BEGIN DATA EXCERPT

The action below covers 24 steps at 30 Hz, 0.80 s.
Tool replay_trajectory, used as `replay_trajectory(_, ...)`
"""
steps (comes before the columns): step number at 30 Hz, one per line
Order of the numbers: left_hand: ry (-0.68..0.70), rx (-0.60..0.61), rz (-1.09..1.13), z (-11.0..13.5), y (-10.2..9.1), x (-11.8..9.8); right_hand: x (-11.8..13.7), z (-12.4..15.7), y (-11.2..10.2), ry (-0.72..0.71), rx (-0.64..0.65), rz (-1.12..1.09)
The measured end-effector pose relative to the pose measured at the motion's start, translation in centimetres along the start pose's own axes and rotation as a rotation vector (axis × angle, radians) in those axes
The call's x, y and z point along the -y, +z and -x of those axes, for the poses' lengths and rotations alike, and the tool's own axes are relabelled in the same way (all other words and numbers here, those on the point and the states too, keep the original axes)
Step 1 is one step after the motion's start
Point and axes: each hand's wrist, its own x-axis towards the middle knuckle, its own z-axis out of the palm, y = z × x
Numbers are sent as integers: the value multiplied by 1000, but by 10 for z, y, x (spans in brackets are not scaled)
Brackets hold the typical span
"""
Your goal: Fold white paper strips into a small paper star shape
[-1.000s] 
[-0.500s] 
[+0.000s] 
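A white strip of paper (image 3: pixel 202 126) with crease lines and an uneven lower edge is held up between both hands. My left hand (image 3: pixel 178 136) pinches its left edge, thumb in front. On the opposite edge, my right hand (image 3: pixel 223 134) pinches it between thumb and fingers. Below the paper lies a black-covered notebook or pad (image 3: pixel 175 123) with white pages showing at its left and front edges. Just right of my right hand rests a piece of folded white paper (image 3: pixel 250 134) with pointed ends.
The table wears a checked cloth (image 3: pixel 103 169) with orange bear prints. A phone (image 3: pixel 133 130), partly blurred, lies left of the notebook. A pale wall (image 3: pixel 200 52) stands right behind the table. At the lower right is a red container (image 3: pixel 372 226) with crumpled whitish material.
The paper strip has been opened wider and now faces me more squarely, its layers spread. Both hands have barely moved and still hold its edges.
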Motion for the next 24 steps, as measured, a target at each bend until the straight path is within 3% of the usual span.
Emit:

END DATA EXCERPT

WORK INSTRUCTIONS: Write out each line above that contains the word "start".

EXERCISE RESPONSE:
The measured end-effector pose relative to the pose measured at the motion's start, translation in centimetres along the start pose's own axes and rotation as a rotation vector (axis × angle, radians) in those axes
Step 1 is one step after the motion's start

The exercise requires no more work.